La petite Adrienne, amoureuse des ailes
Que réveille l'aurore, et porte le zéphir,
S'en va faire la chasse aux vertes demoiselles,
Aux papillons de flamme, aux mouches de saphir.
A l'épingle d'acier qui pique et qui mutile
Leur brillante agonie en un tombeau vitré,
C'est vous qu'elle promet, floraison volatile,
Qui semble par les airs éparpiller le pré.
Mais en vain le filet abat, pose et relève
Sa délicate geôle éprise de couleurs,
L'insecte qu'elle vise, aussi léger qu'un rêve,
S'échappe, et la prison n'a rien pris, que des fleurs.
Enfant, écoute-moi, renonce à ce vain piège ;
Assieds-toi, toute belle, au milieu du chemin :
Le papillon viendra se poser sur la neige
De ta jupe, et goûter aux roses de ta main.
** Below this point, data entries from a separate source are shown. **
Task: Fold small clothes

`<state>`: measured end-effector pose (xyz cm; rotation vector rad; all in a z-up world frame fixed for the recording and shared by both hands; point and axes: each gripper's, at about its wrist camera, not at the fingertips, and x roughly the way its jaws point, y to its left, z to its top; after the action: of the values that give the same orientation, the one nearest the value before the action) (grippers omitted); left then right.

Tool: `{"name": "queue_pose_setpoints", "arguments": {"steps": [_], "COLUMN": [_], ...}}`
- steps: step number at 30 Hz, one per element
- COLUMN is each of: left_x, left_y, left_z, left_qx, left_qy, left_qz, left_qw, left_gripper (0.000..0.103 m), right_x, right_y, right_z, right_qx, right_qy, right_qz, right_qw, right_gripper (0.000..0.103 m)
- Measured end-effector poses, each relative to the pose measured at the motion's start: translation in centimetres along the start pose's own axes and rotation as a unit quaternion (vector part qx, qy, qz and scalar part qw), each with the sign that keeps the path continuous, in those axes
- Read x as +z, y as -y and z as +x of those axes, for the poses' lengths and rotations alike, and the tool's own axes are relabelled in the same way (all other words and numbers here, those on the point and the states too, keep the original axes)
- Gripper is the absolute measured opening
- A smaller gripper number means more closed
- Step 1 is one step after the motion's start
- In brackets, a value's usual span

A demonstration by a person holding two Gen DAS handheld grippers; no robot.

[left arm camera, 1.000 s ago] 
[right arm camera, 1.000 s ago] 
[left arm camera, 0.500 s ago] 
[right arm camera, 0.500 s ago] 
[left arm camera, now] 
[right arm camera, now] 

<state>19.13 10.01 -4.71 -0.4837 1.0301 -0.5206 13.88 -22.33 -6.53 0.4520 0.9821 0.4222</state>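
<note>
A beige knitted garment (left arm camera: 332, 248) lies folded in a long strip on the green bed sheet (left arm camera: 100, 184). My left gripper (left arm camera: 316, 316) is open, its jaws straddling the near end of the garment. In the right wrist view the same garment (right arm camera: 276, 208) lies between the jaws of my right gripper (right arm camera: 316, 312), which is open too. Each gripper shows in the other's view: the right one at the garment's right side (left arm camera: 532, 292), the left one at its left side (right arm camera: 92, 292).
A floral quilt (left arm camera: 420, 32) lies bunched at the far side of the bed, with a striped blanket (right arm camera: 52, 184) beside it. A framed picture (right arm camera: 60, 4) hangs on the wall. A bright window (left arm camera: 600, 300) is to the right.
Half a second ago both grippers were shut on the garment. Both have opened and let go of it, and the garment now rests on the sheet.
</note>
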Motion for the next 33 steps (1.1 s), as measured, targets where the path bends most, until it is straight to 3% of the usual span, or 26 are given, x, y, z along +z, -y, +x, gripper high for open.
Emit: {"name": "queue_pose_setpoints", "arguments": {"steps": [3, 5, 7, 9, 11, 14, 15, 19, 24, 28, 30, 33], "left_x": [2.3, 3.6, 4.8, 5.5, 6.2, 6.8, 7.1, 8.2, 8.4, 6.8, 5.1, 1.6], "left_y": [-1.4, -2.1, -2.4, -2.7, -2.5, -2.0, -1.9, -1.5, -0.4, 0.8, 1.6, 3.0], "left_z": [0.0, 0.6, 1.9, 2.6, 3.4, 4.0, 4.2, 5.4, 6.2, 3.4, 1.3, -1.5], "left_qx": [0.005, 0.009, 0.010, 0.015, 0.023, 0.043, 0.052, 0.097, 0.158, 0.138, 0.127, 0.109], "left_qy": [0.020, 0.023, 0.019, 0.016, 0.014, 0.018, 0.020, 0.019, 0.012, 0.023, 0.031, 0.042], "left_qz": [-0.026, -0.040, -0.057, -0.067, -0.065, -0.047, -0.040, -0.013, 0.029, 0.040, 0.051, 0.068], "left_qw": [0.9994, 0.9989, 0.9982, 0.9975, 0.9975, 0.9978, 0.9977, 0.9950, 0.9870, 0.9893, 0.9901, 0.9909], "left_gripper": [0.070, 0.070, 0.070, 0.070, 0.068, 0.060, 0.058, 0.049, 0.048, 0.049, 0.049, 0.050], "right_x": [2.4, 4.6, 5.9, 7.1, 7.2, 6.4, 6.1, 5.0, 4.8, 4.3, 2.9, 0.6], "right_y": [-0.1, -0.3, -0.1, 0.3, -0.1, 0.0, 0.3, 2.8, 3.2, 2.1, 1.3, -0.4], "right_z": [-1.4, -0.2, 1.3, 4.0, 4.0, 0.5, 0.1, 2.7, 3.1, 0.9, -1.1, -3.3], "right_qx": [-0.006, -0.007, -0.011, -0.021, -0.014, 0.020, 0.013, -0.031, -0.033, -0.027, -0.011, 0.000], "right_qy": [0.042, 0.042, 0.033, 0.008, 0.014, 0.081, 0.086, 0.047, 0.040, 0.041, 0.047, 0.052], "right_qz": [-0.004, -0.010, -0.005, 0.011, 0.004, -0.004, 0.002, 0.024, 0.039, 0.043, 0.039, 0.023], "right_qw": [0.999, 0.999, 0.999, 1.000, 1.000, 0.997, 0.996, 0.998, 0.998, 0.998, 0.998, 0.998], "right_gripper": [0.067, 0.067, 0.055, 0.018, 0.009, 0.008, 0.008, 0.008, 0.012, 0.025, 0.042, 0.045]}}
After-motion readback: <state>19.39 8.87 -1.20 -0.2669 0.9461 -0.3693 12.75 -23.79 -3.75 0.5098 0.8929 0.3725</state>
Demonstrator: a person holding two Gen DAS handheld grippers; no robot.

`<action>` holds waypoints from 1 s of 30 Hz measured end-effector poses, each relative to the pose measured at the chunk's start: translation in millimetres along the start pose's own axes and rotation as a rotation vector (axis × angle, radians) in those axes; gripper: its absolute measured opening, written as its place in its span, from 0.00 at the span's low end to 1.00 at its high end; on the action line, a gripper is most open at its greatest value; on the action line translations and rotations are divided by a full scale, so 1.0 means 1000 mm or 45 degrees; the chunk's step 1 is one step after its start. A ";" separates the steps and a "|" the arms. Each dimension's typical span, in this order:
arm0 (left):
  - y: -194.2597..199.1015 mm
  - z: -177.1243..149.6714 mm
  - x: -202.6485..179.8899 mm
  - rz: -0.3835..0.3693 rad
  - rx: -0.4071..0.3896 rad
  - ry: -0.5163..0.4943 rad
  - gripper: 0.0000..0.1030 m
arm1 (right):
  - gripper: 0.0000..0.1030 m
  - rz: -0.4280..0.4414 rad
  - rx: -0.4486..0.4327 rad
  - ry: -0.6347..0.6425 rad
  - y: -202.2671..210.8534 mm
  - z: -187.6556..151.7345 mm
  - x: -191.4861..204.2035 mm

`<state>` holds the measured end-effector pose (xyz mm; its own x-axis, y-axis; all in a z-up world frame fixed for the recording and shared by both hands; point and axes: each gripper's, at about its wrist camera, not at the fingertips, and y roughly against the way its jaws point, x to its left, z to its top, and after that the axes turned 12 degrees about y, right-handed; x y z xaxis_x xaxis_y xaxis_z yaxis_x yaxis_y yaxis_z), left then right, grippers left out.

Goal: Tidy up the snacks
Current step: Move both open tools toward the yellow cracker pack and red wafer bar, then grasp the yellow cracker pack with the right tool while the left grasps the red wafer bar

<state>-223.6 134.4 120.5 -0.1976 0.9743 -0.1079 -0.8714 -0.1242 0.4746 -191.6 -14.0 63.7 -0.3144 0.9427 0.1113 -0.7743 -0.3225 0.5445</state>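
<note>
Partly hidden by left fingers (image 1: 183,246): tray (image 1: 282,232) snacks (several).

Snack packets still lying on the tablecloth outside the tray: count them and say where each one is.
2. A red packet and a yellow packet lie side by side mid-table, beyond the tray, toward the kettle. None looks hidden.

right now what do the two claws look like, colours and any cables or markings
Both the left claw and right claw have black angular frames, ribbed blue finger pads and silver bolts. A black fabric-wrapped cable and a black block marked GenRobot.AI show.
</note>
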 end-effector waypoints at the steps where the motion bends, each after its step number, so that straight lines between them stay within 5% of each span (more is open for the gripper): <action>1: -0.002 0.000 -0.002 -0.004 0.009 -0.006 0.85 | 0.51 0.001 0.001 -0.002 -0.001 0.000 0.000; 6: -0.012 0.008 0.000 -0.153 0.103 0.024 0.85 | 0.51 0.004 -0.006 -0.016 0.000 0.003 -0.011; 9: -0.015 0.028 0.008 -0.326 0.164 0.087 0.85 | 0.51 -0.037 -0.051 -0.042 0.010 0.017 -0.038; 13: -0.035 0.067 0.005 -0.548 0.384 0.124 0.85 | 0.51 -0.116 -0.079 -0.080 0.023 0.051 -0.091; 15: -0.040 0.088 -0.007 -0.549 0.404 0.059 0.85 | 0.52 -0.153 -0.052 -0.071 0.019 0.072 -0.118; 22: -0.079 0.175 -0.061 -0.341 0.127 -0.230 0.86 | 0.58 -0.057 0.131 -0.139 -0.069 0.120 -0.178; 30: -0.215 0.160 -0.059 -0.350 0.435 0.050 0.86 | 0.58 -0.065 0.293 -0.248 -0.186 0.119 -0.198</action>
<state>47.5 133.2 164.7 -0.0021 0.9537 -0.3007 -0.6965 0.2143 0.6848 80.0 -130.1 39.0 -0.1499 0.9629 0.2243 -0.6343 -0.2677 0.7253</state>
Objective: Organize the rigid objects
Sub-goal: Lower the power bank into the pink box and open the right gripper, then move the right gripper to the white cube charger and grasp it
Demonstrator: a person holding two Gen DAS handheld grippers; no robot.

Fais, de ta chevelure, un filet plus perfide ;
Il est de filigrane et d'or : feins de dormir ;
La libellule bleue, et de reflets avide,
S'y prendra toute seule, et n'en voudra plus fuir.
Et tous ces vols craintifs qui narguaient ta poursuite,
Se laisseront séduire à ton appât coquet ;
Tu croiras être fleur, sous l'essaim qui palpite,
Et tu te sentiras, pour une heure, un bouquet.